For any teacher, the inability to answer a question from one of your students must fell like a parent not knowing how to help a child. I can’t speak for a teacher, seeing as I’m not one myself, but I can only assume how it must make them feel. Ron Jones was teaching his students about Nazi Germany and how people would go a long with their killing of Jews and other innocent people, when one of his students asked him why people would participate in something so horrible. Puzzled, Jones doesn’t know how to answer the question – so he decides to show it, by creating a classroom government known as “The Third Wave”, whose objective is to eliminate democracy. He designed a logo, an insignia, and a motto – “Strength through discipline, strength through community, strength through action, strength through pride.”, complete with an accompanying pledge-like hand motion.
Jones began to gradually exact additional layers of discipline on the students, too. He had them stand up to answer a question in class, for example. Before long, The Third Wave became a school-wide group, with flyers being distributed, membership cards going around, and even a physical altercation between Wave members and a local student who questioned its beliefs. What had essentially been created was a Nazi party all of its own. 
It sounds comical, and probably pretty unbelievable that a single teacher could form a “Nazi-like government” in school. But it’s true, and despite the relative lack of documentation of The Third Wave experiment, it’s supported at least in theory by the concepts of social psychology.
To not believe in the possibility of The Third Wave is to underestimate the power of social competence and the need for belonging that are essential to the human being – the former defined by Erik Erikson, the latter by Abraham Maslow.
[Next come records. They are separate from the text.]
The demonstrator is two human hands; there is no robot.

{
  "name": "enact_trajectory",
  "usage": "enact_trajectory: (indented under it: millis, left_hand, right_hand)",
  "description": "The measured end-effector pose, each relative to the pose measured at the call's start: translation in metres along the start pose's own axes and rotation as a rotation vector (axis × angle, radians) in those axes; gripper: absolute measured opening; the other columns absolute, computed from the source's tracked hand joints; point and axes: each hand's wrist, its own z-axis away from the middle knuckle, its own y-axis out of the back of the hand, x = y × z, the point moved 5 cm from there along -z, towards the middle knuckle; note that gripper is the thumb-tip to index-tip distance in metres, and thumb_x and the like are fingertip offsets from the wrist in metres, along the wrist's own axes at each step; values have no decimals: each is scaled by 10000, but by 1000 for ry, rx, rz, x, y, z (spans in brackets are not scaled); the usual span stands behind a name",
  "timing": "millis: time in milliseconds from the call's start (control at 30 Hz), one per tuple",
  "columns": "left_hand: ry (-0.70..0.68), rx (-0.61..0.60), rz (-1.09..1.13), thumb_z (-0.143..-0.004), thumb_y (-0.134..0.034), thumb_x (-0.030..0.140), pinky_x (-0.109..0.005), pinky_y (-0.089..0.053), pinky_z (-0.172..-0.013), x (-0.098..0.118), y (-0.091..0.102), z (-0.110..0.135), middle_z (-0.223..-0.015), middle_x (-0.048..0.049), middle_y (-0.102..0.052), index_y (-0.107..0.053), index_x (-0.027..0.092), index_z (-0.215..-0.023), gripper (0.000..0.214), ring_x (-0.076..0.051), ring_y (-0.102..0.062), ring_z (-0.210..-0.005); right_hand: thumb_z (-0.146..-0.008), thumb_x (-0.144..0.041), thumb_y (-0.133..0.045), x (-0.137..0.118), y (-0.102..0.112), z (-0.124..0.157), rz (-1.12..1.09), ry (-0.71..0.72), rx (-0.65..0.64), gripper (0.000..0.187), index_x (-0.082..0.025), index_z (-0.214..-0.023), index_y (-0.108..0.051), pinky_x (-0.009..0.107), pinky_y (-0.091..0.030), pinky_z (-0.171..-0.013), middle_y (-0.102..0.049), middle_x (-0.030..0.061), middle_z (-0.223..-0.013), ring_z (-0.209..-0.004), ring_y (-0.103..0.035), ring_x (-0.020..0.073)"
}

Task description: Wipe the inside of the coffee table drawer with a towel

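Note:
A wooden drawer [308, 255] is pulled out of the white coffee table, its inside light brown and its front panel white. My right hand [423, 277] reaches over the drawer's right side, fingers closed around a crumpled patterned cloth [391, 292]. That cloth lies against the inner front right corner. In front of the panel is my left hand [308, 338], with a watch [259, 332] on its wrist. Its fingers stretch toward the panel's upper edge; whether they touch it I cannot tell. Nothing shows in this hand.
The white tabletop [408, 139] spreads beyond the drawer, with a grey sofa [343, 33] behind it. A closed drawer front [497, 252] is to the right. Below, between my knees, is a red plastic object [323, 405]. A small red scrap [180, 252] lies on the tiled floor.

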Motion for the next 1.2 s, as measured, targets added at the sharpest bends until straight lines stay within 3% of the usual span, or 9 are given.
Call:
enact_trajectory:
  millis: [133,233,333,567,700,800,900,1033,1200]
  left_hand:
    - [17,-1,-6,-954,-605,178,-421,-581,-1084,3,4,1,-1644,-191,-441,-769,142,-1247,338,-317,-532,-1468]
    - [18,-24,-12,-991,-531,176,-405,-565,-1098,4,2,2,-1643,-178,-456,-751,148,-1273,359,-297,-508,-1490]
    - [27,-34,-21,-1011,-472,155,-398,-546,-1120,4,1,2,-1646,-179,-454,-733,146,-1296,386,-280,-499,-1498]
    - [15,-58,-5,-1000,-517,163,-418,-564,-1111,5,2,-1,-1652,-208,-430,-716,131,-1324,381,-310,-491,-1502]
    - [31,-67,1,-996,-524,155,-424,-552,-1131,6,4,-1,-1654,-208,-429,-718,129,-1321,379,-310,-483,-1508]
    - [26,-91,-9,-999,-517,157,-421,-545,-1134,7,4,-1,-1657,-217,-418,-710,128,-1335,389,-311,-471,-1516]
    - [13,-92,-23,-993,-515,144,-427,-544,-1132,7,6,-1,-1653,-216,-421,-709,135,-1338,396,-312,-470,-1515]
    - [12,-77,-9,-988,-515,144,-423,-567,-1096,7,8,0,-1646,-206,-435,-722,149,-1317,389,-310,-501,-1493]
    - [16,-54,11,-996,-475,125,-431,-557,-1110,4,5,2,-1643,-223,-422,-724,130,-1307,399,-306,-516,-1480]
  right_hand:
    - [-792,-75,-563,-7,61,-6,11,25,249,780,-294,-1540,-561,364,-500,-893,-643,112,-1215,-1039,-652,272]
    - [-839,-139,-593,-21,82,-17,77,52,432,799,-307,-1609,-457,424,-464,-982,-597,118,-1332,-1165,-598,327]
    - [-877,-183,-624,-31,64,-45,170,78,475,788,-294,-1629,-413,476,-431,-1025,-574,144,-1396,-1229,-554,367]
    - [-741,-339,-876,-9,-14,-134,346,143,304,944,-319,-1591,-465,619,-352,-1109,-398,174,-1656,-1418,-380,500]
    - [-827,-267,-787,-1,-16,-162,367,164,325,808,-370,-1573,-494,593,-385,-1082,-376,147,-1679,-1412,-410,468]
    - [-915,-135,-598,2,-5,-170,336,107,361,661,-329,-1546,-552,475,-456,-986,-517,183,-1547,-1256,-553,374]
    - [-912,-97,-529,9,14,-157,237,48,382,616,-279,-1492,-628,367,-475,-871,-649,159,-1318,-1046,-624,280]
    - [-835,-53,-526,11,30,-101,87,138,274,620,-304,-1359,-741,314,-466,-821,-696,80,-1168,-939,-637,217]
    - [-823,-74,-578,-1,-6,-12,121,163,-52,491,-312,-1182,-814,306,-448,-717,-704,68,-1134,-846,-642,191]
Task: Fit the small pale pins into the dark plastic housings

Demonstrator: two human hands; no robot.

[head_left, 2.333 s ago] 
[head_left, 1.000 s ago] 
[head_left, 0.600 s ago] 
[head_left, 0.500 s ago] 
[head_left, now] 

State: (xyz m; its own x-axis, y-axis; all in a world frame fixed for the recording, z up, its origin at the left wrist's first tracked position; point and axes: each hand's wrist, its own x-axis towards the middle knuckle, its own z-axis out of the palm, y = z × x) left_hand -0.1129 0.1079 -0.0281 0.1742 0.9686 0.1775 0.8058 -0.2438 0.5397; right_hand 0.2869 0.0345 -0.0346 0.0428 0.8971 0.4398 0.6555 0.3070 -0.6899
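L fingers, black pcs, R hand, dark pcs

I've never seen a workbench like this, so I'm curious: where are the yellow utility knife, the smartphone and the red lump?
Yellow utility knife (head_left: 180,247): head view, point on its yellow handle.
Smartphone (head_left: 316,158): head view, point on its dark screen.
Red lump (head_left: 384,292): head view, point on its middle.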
Human beings are social creatures – they crave for interaction with others; introverts and unsociable fellows are the exception, not the norm. Even though we often find ourselves frustrated by our social lives (okay, that goes mostly for adolescents, I’ll give you that), we cannot live without it (kinda like women). And so, in a world of social conflicts, finding a unit, a purpose, something to believe in, is quite the influence. In the made-for-TV dramatization, the benefits of The Third Wave are best shown in Robert – a shy, often picked on youth that, when given a coveted membership role in the group, essentially turns himself around and becomes a leader – confident, sociable, determined, hard-working, walking with a purpose. The Third Wave gives him something to believe in, but it also gives him a sense of identity that contributes to feeling of achievement and power (thanks to the high membership position) but also one of possibly harmful attachment to The Third Wave; essentially, Robert’s life depends on The Third Wave for guidance and identity. 
The Third Wave causes problems throughout the school. Kids are beat up by members of the Wave advocating their beliefs; no one is able to think for themselves anymore, and cannot see the harm they are causing due to the fact that they are blinded by unchanging belief and faith in the mission of the Wave. Two students, whom were previously in a relationship, are broken up when the guy in the relationship decides to continue participating in the Wave. Later on, a violent altercation happens between the two, as the girl tells him that the Wave is hurting everyone while he, unfazed and otherwise angered by her comments, grabs her violently and causes her to fall on the ground. This causes an epiphany in him which convinces him the Wave really is as harmful as she says – if it’s causing him to act this way, there’s definitely something wrong. They talk to their teacher, Ron Jones about the situation, and he decides he really should stop the Wave movement. But he does it “in his own way”. 
Calling for a Wave meeting between all of the Wave members – the number of which by now has skyrocketed and is exponentially greater than what it originally was – the teacher tells the Wave members that their national leader will be speaking to them on the big screen in the Auditorium. A few minutes later, no leader shows up on the screen. One student calls out – “there is no leader, is there?” The teacher replies sharply – “yes! That’s your leader!” as he points to a 35mm projection of Adolf Hitler during one of his speeches. Everyone in the room is instantly demoralized as they realize what they’ve become – the teacher even says that they all would’ve made good Nazis. 
This is what it comes down to. The power of obedience, when accompanied by the benefit of fitting in and being part of a group in which you’re unconditionally accepted, respected, and held in high esteem, is indeed very great. For this same reason, students go into drugs, alcohol consumption, and smoking when their friends do the same – “come on man, come smoke with us, man.” Same goes for crime – “what, are you scared we’ll get caught or something?” Same goes for elementary school treachery – “just take it, the teacher won’t notice.” As well as for high school apathy, “you’re never gonna learn this stuff anyway; come on, let’s go.” It’s scary to think that we are our own greatest enemies – but I guess that’s the virtue of being human. 
It’s all about learning to fear yourself.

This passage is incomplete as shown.